═══ Collected data ═══

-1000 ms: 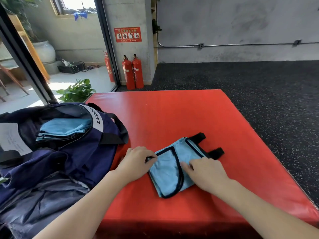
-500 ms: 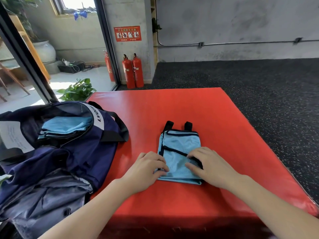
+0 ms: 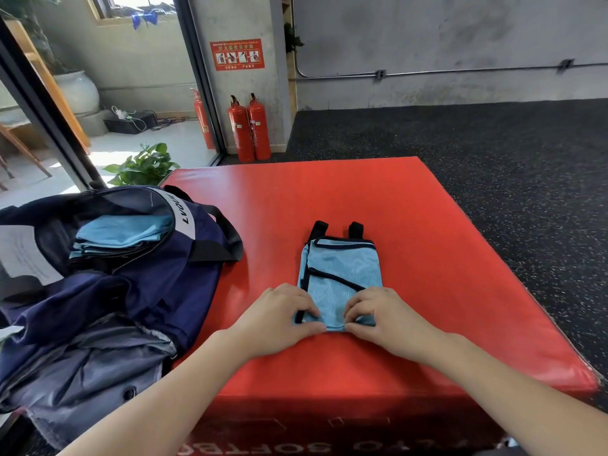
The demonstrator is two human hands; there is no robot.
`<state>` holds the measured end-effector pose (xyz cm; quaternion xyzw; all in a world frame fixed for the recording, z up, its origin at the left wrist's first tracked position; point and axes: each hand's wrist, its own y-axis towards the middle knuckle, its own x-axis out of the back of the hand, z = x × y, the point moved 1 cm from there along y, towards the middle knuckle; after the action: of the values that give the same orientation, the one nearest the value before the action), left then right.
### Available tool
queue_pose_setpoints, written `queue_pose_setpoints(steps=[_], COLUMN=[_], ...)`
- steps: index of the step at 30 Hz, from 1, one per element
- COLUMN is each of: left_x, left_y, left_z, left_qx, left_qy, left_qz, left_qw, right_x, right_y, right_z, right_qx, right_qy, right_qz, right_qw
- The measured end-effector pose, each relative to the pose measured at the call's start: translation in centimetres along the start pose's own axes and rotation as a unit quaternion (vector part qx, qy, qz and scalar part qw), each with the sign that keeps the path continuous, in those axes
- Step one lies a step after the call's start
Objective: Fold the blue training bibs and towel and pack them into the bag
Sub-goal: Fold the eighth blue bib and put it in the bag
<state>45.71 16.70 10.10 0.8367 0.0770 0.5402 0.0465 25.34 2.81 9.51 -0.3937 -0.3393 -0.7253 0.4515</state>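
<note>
A light blue training bib [image 3: 340, 268] with black trim lies folded into a narrow rectangle on the red mat [image 3: 329, 192], its two black straps pointing away from me. My left hand [image 3: 276, 319] pinches the bib's near left corner. My right hand [image 3: 383, 319] pinches the near edge beside it, thumb under the fabric. To the left the navy bag [image 3: 158, 274] stands open, with folded blue fabric [image 3: 121, 235] inside its opening.
A grey garment [image 3: 82, 370] lies in front of the bag at the mat's left edge. Beyond the mat stand red fire extinguishers [image 3: 250, 130] and a potted plant [image 3: 144, 166]. Dark speckled flooring [image 3: 493, 159] surrounds the mat on the right.
The bib was turned from a slanted lie to straight, straps pointing away. Both hands slid back to its near edge and now pinch it.
</note>
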Motion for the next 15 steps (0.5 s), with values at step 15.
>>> queue_pose_setpoints(steps=[15], left_x=[0.5], left_y=[0.3], left_z=[-0.8], left_qx=[0.086], left_qy=[-0.072], left_qz=[-0.052], left_qw=[0.992], right_x=[1.7], right_y=[-1.3], right_z=[0.5], right_qx=[-0.086], right_qy=[-0.006], right_qz=[-0.021], right_qw=[0.996])
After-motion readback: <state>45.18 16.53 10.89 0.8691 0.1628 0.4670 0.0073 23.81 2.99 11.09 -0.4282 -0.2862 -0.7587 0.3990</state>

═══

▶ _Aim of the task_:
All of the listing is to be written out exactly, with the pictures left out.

▶ _Written response_:
-1000 ms: 
-500 ms: 
+0 ms: 
The demonstrator is two human hands; there is no robot.
`<state>` holds the measured end-effector pose (xyz cm; quaternion xyzw; all in a world frame fixed for the recording, z up, its origin at the left wrist's first tracked position; point and axes: each hand's wrist, its own y-axis towards the middle knuckle, its own x-axis out of the back of the hand, z = x × y, the point moved 1 cm from there along y, towards the middle knuckle; after the action: of the values that give the same orientation, the one nearest the value before the action), left then right.
### Available tool
queue_pose_setpoints, written `queue_pose_setpoints(steps=[_], COLUMN=[_], ...)`
- steps: index of the step at 30 Hz, from 1, one per element
- COLUMN is each of: left_x, left_y, left_z, left_qx, left_qy, left_qz, left_qw, right_x, right_y, right_z, right_qx, right_qy, right_qz, right_qw
- The measured end-effector pose, each relative to the pose measured at the call's start: translation in centimetres along the start pose's own axes and rotation as a unit quaternion (vector part qx, qy, qz and scalar part qw), each with the sign that keeps the path continuous, in those axes
- Step one lies a step after the call's start
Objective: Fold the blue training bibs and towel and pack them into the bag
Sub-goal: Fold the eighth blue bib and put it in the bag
<state>45.71 16.70 10.10 0.8367 0.0770 0.5402 0.0465 25.34 2.81 9.51 -0.3937 -0.3393 -0.7253 0.4515</state>
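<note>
A light blue training bib [image 3: 340, 268] with black trim lies folded into a narrow rectangle on the red mat [image 3: 329, 192], its two black straps pointing away from me. My left hand [image 3: 276, 319] pinches the bib's near left corner. My right hand [image 3: 383, 319] pinches the near edge beside it, thumb under the fabric. To the left the navy bag [image 3: 158, 274] stands open, with folded blue fabric [image 3: 121, 235] inside its opening.
A grey garment [image 3: 82, 370] lies in front of the bag at the mat's left edge. Beyond the mat stand red fire extinguishers [image 3: 250, 130] and a potted plant [image 3: 144, 166]. Dark speckled flooring [image 3: 493, 159] surrounds the mat on the right.
The bib was turned from a slanted lie to straight, straps pointing away. Both hands slid back to its near edge and now pinch it.
</note>
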Motion for the next 15 steps (0.5 s), with values at step 15.
>>> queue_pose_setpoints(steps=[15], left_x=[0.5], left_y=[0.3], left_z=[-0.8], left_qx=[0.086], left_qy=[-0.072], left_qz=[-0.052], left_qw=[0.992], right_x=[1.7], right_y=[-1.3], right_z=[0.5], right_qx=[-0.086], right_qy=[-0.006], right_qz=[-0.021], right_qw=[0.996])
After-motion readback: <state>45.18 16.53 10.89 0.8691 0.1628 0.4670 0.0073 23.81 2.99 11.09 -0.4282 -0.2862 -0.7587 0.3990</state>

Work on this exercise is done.